A word-for-word restatement of the listing is the only acceptable answer.

+ + + +

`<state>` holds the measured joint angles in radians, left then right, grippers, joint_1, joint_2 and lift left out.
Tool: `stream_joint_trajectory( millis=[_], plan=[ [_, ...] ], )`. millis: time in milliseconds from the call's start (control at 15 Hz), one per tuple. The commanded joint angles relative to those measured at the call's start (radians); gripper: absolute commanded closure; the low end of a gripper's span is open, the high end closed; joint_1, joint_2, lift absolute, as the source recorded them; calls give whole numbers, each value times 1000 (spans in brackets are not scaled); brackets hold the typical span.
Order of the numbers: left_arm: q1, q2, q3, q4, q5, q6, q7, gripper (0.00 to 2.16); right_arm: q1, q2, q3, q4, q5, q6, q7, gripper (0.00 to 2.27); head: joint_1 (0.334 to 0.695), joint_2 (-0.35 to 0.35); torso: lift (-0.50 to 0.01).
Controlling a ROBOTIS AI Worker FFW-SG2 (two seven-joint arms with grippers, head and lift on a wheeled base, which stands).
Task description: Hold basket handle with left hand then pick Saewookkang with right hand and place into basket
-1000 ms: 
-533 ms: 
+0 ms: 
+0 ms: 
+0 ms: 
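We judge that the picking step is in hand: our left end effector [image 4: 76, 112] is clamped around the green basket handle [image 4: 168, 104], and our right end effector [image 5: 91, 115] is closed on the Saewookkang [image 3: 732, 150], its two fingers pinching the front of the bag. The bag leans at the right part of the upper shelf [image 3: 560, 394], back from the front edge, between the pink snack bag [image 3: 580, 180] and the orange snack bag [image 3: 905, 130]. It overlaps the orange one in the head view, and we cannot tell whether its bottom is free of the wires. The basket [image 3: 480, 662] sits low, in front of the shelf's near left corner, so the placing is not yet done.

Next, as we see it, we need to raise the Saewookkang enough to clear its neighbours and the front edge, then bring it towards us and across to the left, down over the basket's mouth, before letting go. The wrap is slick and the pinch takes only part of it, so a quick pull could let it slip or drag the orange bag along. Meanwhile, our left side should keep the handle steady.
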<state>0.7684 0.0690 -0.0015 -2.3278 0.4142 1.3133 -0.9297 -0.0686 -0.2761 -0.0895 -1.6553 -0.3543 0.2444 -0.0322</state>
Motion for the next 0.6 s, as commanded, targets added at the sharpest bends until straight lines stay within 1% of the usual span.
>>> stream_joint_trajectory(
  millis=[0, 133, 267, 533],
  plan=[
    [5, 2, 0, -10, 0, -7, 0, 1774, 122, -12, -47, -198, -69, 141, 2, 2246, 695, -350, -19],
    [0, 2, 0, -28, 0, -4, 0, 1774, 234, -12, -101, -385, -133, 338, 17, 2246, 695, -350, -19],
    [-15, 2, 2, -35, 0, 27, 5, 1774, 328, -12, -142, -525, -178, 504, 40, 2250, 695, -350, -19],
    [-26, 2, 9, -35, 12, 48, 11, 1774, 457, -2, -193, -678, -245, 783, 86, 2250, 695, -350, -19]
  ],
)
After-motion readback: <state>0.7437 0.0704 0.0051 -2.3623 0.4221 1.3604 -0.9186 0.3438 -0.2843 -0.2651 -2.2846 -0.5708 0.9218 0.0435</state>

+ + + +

## Answer space:
`<state>` holds the measured joint angles in radians, left then right, grippers, joint_1, joint_2 and lift left out.
Tool: `stream_joint_trajectory( millis=[_], plan=[ [_, ...] ], )`. millis: time in milliseconds from the call's start (control at 15 Hz), one per tuple. The commanded joint angles relative to those measured at the call's start (radians); gripper: absolute commanded closure; the low end of a gripper's span is open, the high end closed; joint_1, joint_2, lift absolute, as the source recorded them; calls give whole numbers, each value times 1000 (spans in brackets are not scaled); brackets hold the typical span.
Order of the numbers: left_arm: q1, q2, q3, q4, q5, q6, q7, gripper (0.00 to 2.16); right_arm: q1, q2, q3, q4, q5, q6, q7, gripper (0.00 to 2.27); head: joint_1 (0.334 to 0.695), joint_2 (-0.35 to 0.35); torso: lift (-0.50 to 0.01).
Controlling a ROBOTIS AI Worker FFW-SG2 (two seven-joint arms with grippers, head and lift on a wheeled base, which stands).
Task description: Hold basket handle with left hand then pick Saewookkang with right hand and place into basket
-1000 ms: 
-533 ms: 
+0 ms: 
+0 ms: 
+0 ms: 
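We judge that the picking step is in hand: our left end effector [image 4: 76, 112] is clamped around the green basket handle [image 4: 168, 104], and our right end effector [image 5: 91, 115] is closed on the Saewookkang [image 3: 732, 150], its two fingers pinching the front of the bag. The bag leans at the right part of the upper shelf [image 3: 560, 394], back from the front edge, between the pink snack bag [image 3: 580, 180] and the orange snack bag [image 3: 905, 130]. It overlaps the orange one in the head view, and we cannot tell whether its bottom is free of the wires. The basket [image 3: 480, 662] sits low, in front of the shelf's near left corner, so the placing is not yet done.

Next, as we see it, we need to raise the Saewookkang enough to clear its neighbours and the front edge, then bring it towards us and across to the left, down over the basket's mouth, before letting go. The wrap is slick and the pinch takes only part of it, so a quick pull could let it slip or drag the orange bag along. Meanwhile, our left side should keep the handle steady.
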<state>0.7684 0.0690 -0.0015 -2.3278 0.4142 1.3133 -0.9297 -0.0686 -0.2761 -0.0895 -1.6553 -0.3543 0.2444 -0.0322</state>
Motion for the next 0.6 s, as commanded, targets added at the sharpest bends until straight lines stay within 1% of the usual span.
>>> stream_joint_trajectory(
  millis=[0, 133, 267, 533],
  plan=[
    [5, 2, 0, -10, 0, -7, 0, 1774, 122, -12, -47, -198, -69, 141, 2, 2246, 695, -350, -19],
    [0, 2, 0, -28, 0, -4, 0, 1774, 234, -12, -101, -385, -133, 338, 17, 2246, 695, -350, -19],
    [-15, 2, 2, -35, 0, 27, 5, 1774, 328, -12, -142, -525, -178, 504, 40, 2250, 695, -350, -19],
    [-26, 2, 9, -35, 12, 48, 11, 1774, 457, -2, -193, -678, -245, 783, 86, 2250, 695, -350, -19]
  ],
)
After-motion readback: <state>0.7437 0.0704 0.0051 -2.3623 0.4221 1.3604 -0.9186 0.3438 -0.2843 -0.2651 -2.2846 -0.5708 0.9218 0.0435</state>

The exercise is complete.